Many older Americans are living a desperate, nomadic life

In her powerful new book, “Nomadland,” award-winning journalist Jessica Bruder reveals the dark, depressing and sometimes physically painful life of a tribe of men and women in their 50s and 60s who are — as the subtitle says — “surviving America in the twenty-first century.” Not quite homeless, they are “house-less,” living in secondhand RVs, trailers and vans and driving from one location to another to pick up seasonal low-wage jobs, if they can get them, with little or no benefits. 

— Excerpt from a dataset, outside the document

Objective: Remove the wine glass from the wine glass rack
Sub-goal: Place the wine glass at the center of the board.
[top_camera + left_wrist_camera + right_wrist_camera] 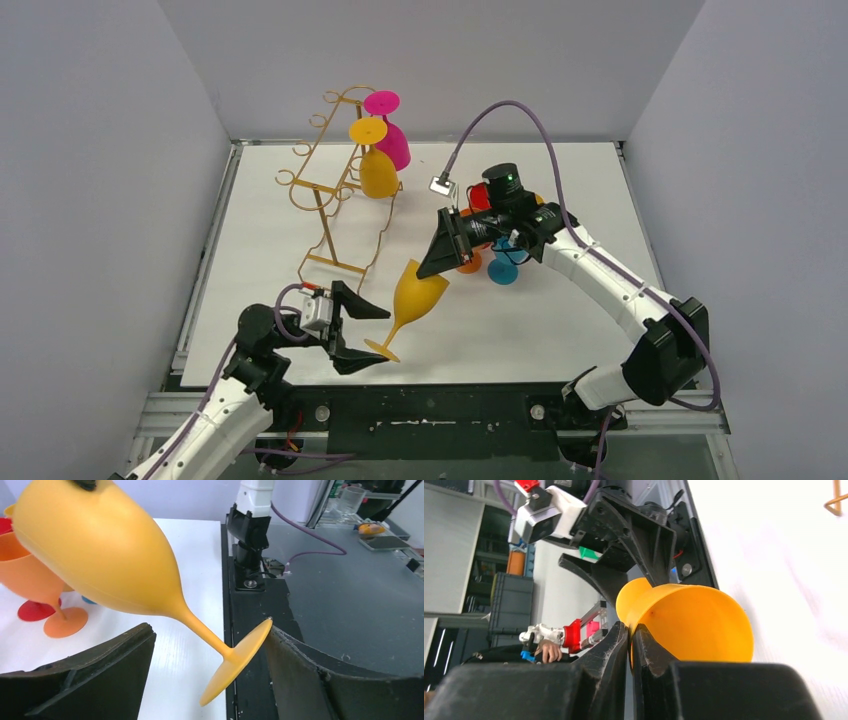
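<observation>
Pinching wine glass [418,292] rim: right jaws | left jaws wide, flanking its foot

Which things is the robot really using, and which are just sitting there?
Using: wine glass rack, yellow wine glass, right gripper pinching its rim, left gripper open around its foot.
Just sitting: orange glass, red glass, blue glass, hanging pink glass, hanging yellow glass.

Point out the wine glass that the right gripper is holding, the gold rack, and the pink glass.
held wine glass [420,290], top view, on its bowl.
wine glass rack [335,264], top view, on its base wire.
pink glass [398,148], top view, on its bowl.
</observation>
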### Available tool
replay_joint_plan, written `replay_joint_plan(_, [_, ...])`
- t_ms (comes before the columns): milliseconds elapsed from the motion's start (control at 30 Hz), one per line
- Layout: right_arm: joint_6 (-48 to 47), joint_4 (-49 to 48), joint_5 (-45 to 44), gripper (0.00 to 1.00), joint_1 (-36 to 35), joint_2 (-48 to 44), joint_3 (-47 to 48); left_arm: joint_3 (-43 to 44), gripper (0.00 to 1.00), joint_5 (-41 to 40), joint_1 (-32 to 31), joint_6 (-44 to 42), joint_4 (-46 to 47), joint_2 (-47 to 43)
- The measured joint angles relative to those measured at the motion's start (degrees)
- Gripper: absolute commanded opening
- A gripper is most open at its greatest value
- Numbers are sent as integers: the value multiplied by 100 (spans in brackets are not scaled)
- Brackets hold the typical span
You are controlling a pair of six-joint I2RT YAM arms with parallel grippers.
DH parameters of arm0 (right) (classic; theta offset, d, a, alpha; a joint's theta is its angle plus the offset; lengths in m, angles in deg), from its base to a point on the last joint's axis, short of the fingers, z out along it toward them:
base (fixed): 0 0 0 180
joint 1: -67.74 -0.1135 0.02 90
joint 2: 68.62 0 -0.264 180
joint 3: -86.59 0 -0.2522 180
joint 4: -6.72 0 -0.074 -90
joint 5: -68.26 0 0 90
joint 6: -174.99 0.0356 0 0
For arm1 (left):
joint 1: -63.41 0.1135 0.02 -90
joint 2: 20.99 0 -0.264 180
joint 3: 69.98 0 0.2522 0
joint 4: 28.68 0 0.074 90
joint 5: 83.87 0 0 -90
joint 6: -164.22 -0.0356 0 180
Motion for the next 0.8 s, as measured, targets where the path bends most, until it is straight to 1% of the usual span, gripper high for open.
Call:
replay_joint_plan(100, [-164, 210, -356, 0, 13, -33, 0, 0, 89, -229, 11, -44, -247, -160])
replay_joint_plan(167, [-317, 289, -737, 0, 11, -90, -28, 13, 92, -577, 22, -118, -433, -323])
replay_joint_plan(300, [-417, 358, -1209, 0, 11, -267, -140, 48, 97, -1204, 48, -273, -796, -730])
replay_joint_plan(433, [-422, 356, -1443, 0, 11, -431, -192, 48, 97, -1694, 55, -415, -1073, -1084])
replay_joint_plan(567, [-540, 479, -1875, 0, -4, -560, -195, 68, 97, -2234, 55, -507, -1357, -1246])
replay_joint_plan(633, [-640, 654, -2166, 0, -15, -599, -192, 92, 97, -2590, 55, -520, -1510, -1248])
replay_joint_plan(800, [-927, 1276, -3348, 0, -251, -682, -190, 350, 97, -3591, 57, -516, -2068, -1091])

The “workamper” jobs range from helping harvest sugar beets to flipping burgers at baseball spring training games to Amazon’s AMZN, -0.65%“CamperForce,” seasonal employees who can walk the equivalent of 15 miles a day during Christmas season pulling items off warehouse shelves and then returning to frigid campgrounds at night. Living on less than $1,000 a month, in certain cases, some have no hot showers. As Bruder writes, these are “people who never imagined being nomads.” Many saw their savings wiped out during the Great Recession or were foreclosure victims and, writes Bruder, “felt they’d spent too long losing a rigged game.” Some were laid off from high-paying professional jobs. Few have chosen this life. Few think they can find a way out of it. They’re downwardly mobile older Americans in mobile homes.

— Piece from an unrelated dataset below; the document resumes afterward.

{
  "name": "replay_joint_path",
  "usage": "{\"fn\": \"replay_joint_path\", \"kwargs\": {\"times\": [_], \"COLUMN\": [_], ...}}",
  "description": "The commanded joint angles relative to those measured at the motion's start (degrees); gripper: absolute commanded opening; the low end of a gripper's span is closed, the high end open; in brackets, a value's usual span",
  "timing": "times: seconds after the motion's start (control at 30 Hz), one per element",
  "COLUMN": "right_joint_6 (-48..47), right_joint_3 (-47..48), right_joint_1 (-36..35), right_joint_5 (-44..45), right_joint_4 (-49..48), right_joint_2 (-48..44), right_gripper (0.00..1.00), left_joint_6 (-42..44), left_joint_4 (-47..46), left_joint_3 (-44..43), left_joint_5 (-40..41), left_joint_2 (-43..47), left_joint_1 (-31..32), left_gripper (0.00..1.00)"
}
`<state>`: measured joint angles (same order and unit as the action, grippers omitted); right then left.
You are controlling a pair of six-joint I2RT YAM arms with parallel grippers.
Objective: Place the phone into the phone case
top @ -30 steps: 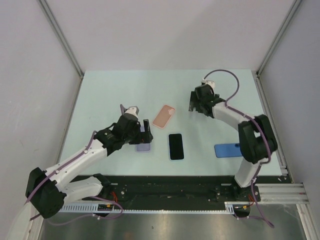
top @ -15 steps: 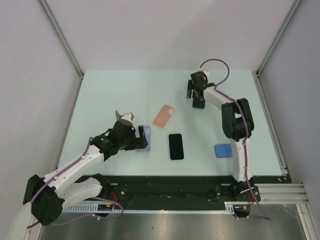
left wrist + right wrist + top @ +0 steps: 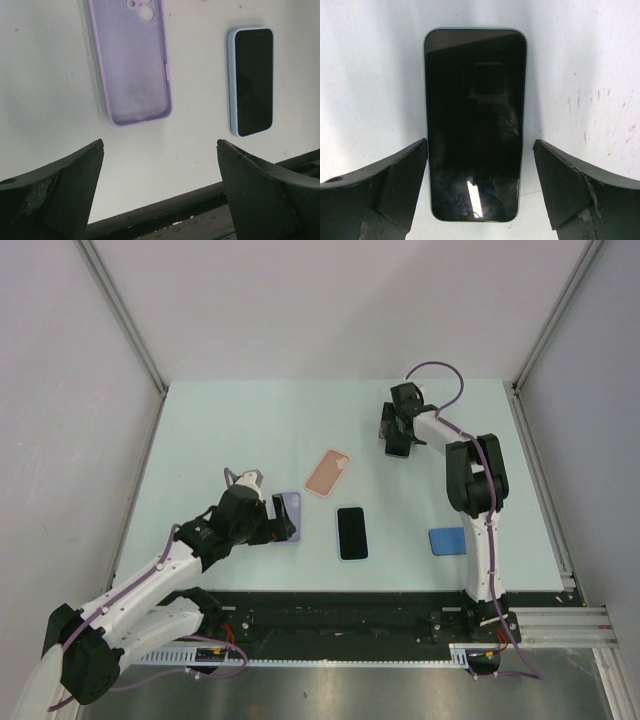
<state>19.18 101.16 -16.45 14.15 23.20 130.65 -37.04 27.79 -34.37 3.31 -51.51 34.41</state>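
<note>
Pale green tabletop [image 3: 220, 430], grey walls [image 3: 70, 390] around it. Left tool [image 3: 160, 165] gapes empty beside the lilac case [image 3: 131, 60]; right tool [image 3: 477, 170] wide, straddling a phone [image 3: 475, 125], ungripped.

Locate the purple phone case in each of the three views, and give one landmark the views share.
Top external: purple phone case left of centre, by the left gripper.
Left wrist: upper left, open side up, above the open fingers.
Right wrist: not in view.
Shared landmark: the screen-up phone lying right of it.

No readable text, labels or numbers appear anywhere.
</note>
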Motion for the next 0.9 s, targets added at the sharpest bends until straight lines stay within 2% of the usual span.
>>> {"fn": "replay_joint_path", "kwargs": {"times": [0.0, 0.13, 0.2, 0.33, 0.43, 0.53, 0.67, 0.87], "right_joint_6": [-2.47, -5.37, -8.78, -17.14, -19.00, -22.42, -24.80, -25.95], "right_joint_3": [0.52, 0.44, -0.44, -10.07, -13.62, -14.41, -16.70, -24.34], "right_joint_1": [0.36, 0.36, 0.36, 0.63, 0.63, 0.71, 0.28, -1.22], "right_joint_5": [-2.46, -3.16, -4.91, -12.74, -12.30, -13.53, -21.44, -23.29], "right_joint_4": [2.19, 3.08, 2.12, -5.16, -8.61, -7.65, -7.29, -9.75], "right_joint_2": [1.27, 1.10, 0.31, -7.13, -10.23, -12.17, -15.41, -20.34], "right_gripper": [0.89, 0.82, 0.74, 0.58, 0.48, 0.46, 0.43, 0.40], "left_joint_6": [-2.69, -1.99, -1.20, -0.76, -1.02, -1.02, -1.20, 1.26], "left_joint_4": [-2.13, -2.30, -2.57, -2.83, -2.92, -1.52, -0.29, -1.95], "left_joint_3": [1.24, -0.52, -1.92, -2.98, -3.33, -4.91, -7.28, -15.01], "left_joint_5": [0.12, -1.28, -2.87, -7.53, -9.20, -9.82, -9.46, -15.78], "left_joint_2": [1.93, 1.24, -0.43, -2.37, -3.16, -3.69, -5.71, -12.03], "left_joint_1": [-0.49, -0.57, -0.58, -0.66, -0.66, -0.75, -2.15, -7.69], "left_gripper": [0.98, 0.96, 0.97, 0.96, 0.95, 0.95, 0.92, 0.89]}}
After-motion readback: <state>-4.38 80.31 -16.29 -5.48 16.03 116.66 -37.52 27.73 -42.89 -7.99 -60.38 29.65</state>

I think it has been the pretty bad economic times. We saw in the 1980s a shift from pensions to 401(k)s; that was a raw deal for workers. 
These retirement plans were marketed as an instrument of financial freedom, but they were really transferring risk from the shoulder of the employers to the backs of the workers.
DYI:  The two books in my headline shows clearly this houseless but not homeless society was going to be spawned due to the conversion from old style pensions to 401k type savings plans.  The myth book was written in 1995 and the hoax book in 2002.  Showing very clearly what was going to happen and now is being written about by Jessica Bruder titled Nomadland.
 
I bought years ago the first two books and today as my wife and I head off to the mall to pick up our new glasses I’ll stop by Barnes and Noble to order her book.  Needless to say having the ability – income and emotional – to save money present day and future expenses is an absolute must.  It is not a money game but a flat out war.  If you lose no one gives a damn!